Could you set down exactly the lines in the records below between the line holding "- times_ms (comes" and the line holding "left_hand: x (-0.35", inclusive?

PROVIDED RECORDS:
_____
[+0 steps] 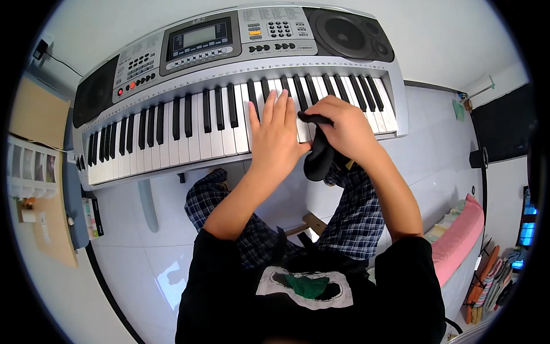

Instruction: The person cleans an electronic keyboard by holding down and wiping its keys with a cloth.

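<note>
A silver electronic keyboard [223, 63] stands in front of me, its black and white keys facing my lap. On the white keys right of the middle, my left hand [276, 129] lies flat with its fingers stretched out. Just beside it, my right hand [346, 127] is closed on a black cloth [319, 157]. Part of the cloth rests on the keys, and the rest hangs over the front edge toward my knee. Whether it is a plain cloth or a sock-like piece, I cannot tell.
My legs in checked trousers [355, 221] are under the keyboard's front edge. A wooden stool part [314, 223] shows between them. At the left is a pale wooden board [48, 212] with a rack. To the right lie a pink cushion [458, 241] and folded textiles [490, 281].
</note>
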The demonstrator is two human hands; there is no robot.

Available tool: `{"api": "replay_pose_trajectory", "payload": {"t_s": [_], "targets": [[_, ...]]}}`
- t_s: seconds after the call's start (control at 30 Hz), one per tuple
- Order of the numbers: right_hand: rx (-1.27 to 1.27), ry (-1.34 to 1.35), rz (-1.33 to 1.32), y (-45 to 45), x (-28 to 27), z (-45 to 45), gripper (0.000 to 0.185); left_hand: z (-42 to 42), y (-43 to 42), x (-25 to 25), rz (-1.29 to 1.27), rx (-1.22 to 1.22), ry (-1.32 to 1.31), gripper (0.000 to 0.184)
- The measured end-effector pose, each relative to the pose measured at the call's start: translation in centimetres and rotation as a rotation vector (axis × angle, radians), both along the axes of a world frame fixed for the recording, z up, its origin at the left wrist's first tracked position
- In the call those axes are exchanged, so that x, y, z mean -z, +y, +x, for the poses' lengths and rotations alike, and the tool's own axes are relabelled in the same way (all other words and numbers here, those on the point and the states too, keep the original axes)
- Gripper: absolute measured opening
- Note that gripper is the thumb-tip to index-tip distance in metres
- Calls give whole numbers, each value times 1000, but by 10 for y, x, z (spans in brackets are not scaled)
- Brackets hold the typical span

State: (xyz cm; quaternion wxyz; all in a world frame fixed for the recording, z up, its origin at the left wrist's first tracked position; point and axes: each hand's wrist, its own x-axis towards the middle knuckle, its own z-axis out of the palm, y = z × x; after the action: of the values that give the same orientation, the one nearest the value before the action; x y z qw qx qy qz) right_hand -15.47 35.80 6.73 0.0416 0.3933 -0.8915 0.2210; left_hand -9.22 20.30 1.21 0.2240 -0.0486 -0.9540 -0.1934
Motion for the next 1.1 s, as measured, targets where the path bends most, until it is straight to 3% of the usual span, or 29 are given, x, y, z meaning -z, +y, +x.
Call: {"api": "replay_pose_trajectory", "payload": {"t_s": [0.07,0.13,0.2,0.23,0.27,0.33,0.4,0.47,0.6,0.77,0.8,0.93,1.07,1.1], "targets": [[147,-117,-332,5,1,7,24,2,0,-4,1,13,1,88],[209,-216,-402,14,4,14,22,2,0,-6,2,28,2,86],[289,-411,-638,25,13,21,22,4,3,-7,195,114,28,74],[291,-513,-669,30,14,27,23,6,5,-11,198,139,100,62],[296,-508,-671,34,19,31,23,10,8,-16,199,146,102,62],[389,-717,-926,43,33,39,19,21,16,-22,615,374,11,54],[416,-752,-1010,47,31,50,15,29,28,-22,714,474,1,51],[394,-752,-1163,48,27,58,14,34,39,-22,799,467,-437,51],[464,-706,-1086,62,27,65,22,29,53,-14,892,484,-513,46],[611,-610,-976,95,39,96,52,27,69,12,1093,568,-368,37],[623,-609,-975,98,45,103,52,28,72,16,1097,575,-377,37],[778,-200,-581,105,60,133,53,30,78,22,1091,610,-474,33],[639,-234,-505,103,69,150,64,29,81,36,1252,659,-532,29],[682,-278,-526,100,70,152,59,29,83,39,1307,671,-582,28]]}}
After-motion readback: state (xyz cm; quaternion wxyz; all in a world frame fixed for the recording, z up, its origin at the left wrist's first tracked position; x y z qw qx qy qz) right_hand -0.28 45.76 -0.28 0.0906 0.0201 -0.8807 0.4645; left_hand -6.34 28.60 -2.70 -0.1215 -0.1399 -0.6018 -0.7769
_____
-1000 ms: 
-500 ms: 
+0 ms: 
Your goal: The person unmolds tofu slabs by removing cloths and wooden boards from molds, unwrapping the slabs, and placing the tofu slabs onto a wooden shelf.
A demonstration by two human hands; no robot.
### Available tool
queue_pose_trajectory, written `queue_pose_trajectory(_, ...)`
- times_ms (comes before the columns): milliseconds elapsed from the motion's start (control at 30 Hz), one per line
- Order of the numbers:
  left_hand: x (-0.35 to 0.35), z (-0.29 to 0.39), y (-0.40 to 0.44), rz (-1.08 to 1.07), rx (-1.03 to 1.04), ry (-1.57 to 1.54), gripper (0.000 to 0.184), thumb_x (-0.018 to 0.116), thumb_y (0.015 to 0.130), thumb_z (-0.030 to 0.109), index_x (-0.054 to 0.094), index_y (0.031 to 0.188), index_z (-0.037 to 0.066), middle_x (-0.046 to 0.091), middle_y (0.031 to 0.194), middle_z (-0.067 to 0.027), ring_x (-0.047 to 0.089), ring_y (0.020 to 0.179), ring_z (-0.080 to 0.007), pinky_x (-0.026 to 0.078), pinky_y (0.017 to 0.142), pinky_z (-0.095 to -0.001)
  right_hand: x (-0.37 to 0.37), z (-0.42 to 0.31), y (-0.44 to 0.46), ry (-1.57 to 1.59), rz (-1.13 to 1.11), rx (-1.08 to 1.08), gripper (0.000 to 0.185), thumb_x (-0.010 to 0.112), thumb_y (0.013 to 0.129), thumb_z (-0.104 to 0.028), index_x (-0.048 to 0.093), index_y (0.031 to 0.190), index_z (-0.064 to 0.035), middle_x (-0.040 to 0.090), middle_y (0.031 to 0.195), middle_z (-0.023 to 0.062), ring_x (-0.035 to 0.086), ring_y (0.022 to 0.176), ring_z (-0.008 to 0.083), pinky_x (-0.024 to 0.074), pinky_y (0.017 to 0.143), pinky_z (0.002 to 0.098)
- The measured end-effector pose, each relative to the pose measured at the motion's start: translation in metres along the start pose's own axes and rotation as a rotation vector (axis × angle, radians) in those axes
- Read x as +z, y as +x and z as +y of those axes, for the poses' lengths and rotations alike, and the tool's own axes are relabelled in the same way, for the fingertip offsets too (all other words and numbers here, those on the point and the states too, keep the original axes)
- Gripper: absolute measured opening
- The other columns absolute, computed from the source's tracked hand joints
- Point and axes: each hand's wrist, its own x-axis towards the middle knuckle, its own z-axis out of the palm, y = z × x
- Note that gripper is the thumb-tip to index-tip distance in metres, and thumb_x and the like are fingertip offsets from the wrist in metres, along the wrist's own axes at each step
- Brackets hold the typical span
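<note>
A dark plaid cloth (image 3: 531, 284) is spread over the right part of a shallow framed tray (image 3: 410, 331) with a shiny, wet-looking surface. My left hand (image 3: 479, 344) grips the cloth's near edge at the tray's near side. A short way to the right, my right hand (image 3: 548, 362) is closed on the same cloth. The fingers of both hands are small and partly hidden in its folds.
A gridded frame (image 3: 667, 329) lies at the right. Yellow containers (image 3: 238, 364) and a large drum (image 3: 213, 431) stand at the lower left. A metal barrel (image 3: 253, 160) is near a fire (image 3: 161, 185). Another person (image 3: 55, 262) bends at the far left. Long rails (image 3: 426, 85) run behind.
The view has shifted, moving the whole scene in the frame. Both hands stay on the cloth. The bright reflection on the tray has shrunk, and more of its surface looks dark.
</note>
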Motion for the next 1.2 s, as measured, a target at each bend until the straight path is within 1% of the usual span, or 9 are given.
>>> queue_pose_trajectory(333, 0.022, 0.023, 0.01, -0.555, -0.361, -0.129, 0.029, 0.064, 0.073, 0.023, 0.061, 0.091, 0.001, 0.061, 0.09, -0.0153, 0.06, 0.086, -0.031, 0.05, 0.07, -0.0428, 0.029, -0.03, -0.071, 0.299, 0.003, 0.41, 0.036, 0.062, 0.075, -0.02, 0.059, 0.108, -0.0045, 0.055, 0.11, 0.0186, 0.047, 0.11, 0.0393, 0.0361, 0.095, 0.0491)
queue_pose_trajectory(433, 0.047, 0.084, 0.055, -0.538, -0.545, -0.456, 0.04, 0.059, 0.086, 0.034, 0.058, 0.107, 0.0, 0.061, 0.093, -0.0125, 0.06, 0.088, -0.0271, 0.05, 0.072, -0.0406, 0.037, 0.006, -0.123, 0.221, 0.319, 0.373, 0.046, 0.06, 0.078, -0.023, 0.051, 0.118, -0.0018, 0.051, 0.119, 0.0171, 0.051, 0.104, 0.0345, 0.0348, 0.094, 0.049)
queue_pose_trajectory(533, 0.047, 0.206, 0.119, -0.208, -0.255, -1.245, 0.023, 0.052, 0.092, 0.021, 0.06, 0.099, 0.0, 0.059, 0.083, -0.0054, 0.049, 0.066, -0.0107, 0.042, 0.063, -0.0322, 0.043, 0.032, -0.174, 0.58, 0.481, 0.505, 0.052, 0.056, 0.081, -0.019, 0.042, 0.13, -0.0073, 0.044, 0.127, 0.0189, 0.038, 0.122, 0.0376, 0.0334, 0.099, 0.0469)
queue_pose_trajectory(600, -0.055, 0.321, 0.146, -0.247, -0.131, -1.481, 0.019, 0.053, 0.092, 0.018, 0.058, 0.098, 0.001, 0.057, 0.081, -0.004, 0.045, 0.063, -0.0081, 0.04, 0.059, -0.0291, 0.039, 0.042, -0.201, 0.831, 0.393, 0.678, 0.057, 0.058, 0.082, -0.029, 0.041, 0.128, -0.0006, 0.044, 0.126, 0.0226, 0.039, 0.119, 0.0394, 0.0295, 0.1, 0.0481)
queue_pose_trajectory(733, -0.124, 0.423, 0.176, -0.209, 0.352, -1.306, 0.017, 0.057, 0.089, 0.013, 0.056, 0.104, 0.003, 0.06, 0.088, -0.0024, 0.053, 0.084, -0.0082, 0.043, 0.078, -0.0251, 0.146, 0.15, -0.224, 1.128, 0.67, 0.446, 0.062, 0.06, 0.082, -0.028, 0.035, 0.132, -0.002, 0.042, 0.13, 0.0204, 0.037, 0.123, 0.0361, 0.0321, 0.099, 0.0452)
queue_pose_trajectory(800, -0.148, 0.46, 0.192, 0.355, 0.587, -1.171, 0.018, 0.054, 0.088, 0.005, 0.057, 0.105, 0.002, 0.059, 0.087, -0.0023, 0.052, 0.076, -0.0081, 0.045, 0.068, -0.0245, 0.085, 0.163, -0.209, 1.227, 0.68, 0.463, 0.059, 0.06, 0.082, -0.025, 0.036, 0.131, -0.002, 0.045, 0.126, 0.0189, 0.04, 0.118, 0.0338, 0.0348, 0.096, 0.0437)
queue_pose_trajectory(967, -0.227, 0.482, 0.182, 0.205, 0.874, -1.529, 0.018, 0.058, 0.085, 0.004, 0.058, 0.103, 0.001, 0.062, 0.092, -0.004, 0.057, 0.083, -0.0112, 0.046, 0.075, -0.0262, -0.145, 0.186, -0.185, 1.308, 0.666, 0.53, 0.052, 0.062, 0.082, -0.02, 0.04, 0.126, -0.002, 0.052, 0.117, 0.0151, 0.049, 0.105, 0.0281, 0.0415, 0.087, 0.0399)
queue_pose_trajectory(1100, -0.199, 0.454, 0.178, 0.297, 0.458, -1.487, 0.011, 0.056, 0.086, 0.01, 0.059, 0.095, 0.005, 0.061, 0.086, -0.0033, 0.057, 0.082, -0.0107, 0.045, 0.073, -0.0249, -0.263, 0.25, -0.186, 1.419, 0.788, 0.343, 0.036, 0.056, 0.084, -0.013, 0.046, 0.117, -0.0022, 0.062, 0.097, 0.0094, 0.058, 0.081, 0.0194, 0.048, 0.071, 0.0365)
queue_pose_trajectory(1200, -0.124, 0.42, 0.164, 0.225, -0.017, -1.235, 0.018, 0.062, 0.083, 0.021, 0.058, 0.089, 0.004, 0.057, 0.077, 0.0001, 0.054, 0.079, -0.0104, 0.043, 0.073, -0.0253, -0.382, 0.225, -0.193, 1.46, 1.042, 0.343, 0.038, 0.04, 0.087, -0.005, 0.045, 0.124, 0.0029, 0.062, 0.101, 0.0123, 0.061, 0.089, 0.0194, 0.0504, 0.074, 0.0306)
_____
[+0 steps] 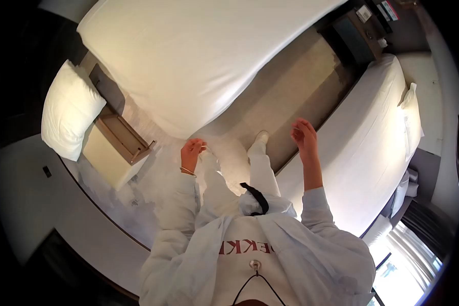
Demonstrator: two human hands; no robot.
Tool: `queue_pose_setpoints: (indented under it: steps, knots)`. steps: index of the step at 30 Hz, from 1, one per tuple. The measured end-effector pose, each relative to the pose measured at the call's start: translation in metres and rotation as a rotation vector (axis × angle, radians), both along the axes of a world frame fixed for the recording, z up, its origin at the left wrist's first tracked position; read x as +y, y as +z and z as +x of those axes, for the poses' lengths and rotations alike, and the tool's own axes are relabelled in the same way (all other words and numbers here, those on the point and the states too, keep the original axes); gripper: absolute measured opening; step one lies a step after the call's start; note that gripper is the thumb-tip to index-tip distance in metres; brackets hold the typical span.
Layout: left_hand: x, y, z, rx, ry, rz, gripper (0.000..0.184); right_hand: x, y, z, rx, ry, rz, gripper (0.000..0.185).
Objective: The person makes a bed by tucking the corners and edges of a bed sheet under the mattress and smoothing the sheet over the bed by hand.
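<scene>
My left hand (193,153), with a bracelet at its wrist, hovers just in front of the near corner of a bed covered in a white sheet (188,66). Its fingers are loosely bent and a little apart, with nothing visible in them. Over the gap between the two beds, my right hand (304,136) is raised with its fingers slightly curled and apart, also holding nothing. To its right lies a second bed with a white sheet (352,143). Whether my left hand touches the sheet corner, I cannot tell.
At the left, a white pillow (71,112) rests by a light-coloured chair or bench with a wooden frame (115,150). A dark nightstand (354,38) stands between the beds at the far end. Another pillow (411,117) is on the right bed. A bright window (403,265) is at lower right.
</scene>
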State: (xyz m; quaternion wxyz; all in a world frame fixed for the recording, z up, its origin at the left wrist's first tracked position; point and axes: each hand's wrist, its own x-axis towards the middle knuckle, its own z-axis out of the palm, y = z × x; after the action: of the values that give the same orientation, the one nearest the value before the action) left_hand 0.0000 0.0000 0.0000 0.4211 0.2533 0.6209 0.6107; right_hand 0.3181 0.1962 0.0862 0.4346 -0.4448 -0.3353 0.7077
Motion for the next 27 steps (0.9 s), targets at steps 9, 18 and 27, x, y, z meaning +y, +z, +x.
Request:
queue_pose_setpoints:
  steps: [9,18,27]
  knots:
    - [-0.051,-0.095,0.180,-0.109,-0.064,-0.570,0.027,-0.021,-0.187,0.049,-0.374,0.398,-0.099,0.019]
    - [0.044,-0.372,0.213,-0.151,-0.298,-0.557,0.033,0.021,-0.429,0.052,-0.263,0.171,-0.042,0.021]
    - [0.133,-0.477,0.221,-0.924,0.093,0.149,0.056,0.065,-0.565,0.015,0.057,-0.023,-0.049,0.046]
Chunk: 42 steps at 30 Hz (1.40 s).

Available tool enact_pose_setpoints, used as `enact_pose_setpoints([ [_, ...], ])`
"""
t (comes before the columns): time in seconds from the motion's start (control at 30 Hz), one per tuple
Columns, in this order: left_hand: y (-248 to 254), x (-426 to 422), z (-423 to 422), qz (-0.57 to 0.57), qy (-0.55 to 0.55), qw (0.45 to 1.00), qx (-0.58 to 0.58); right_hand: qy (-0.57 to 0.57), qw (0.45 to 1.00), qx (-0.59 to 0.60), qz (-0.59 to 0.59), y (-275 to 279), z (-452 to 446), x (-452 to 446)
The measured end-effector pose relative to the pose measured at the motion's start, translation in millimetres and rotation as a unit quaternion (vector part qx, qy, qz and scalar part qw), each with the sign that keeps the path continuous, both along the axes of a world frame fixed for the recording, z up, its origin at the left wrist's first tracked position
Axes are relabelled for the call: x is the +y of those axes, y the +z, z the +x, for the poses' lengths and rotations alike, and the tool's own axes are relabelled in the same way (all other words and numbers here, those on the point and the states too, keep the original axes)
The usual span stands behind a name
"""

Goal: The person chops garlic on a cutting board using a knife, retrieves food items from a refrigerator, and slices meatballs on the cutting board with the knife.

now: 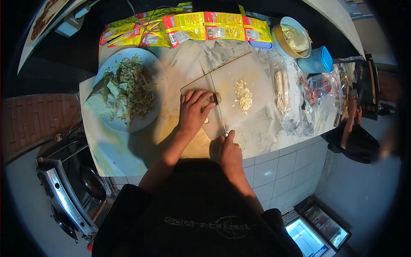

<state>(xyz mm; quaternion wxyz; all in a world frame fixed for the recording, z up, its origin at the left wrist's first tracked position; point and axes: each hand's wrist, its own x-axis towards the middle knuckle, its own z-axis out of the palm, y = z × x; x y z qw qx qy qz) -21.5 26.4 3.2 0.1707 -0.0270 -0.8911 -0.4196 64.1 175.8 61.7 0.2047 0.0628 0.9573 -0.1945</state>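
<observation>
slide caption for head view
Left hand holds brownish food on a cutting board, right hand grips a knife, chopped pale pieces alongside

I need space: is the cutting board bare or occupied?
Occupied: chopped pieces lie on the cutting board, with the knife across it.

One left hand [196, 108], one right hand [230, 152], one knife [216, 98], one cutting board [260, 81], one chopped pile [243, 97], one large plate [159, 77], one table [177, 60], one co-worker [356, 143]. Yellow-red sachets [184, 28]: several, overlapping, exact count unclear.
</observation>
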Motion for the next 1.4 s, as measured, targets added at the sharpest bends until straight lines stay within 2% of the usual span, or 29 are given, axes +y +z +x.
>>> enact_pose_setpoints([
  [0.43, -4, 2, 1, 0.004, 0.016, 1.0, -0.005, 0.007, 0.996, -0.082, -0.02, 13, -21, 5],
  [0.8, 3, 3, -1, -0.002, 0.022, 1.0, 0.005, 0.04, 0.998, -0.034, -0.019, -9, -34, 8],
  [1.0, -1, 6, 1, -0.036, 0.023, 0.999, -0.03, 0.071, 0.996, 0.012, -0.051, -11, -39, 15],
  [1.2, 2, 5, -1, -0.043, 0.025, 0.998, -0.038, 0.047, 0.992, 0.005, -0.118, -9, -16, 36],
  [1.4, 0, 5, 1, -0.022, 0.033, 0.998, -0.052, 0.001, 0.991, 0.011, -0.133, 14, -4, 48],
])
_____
TASK RESPONSE:
- times_ms (comes before the columns): milliseconds elapsed from the motion's start (control at 30 Hz), one per line
- Order of the numbers:
  left_hand: x (-0.35 to 0.35), z (-0.29 to 0.39), y (-0.40 to 0.44), rz (-1.08 to 1.07), rx (-1.03 to 1.04), ry (-1.57 to 1.54), gripper (0.000 to 0.184), thumb_x (-0.018 to 0.116), thumb_y (0.015 to 0.130), thumb_z (-0.030 to 0.109), index_x (-0.054 to 0.094), index_y (0.031 to 0.188), index_z (-0.037 to 0.066), middle_x (-0.046 to 0.091), middle_y (0.031 to 0.194), middle_z (-0.067 to 0.027), ring_x (-0.047 to 0.089), ring_y (0.020 to 0.179), ring_z (-0.080 to 0.007), pinky_x (-0.026 to 0.078), pinky_y (0.017 to 0.142), pinky_z (-0.095 to -0.001)

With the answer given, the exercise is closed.